# Task details:
The listing below has to be output exactly as given, less its pictures.

########################################

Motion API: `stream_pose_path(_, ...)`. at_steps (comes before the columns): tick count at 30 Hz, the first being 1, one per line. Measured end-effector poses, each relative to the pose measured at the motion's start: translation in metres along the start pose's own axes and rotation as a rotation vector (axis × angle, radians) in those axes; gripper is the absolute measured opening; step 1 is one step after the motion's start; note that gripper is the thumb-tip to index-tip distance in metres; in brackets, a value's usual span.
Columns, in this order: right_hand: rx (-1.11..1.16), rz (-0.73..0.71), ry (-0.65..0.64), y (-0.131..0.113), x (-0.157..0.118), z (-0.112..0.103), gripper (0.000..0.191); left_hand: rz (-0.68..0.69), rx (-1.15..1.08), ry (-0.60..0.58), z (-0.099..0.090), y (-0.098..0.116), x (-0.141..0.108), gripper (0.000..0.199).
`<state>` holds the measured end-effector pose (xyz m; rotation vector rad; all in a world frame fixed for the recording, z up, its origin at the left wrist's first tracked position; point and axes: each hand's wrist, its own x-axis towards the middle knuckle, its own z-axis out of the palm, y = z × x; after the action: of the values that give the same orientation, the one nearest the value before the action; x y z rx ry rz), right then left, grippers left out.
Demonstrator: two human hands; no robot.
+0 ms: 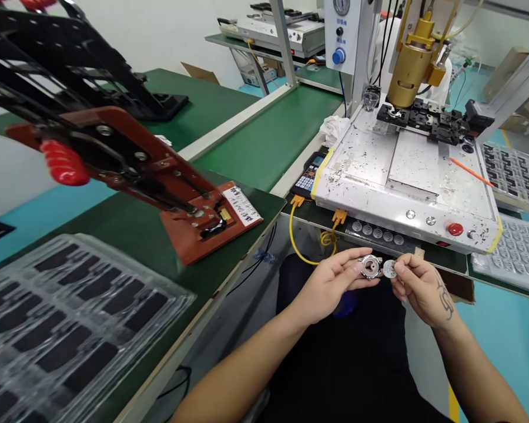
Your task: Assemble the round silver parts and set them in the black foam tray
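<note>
Over my lap, my left hand is closed on a round silver watch case with an open ring-shaped middle. Thumb and fingers grip it by its left side. Just to its right, a round silver printed disc, which looks like a watch case back, is pinched between the thumb and fingers of my right hand. The disc is close beside the case; whether they touch I cannot tell. Straight ahead stands a white dispensing machine with a gold cylinder above black fixtures.
A red press with a red handle stands on the green table at left, behind clear plastic trays of dark parts. At right lie a tray of round discs and another tray. A yellow cable hangs in front.
</note>
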<state>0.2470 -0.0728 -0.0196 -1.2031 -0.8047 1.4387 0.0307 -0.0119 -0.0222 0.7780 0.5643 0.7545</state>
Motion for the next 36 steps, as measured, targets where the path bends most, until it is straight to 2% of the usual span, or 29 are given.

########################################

# Response to this exercise:
Motion API: `stream_pose_path(_, ...)`. at_steps (comes before the columns): tick count at 30 Hz, the first being 1, one per line. Measured end-effector poses, each relative to the pose measured at the motion's start: translation in metres along the start pose's own axes and rotation as a rotation vector (axis × angle, radians) in those axes; gripper is the absolute measured opening; step 1 is one step after the motion's start; note that gripper is the thumb-tip to index-tip distance in metres; in brackets, a value's usual span.
Columns, in this order: right_hand: rx (-1.11..1.16), rz (-0.73..0.71), ry (-0.65..0.64), y (-0.131..0.113), x (-0.157..0.118), z (-0.112..0.103), gripper (0.000..0.191); left_hand: rz (-0.68..0.69), rx (-1.15..1.08), ry (-0.60..0.58), z (-0.099..0.090), y (-0.098..0.116), x (-0.141..0.108), gripper (0.000..0.199).
`<state>` holds the measured end-effector pose (xyz m; rotation vector rad; all in a world frame fixed for the recording, z up, its origin at the left wrist's first tracked position; point and axes: each hand's wrist, its own x-axis towards the middle knuckle, its own z-axis out of the palm, y = z × x; after the action: of the values that give the same orientation, the one nearest the value before the action; x y z rx ry rz), right then left, grippers left out.
Demonstrator: two human hands; no robot.
+0 ms: 
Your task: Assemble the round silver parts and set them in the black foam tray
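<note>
Over my lap, my left hand is closed on a round silver watch case with an open ring-shaped middle. Thumb and fingers grip it by its left side. Just to its right, a round silver printed disc, which looks like a watch case back, is pinched between the thumb and fingers of my right hand. The disc is close beside the case; whether they touch I cannot tell. Straight ahead stands a white dispensing machine with a gold cylinder above black fixtures.
A red press with a red handle stands on the green table at left, behind clear plastic trays of dark parts. At right lie a tray of round discs and another tray. A yellow cable hangs in front.
</note>
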<state>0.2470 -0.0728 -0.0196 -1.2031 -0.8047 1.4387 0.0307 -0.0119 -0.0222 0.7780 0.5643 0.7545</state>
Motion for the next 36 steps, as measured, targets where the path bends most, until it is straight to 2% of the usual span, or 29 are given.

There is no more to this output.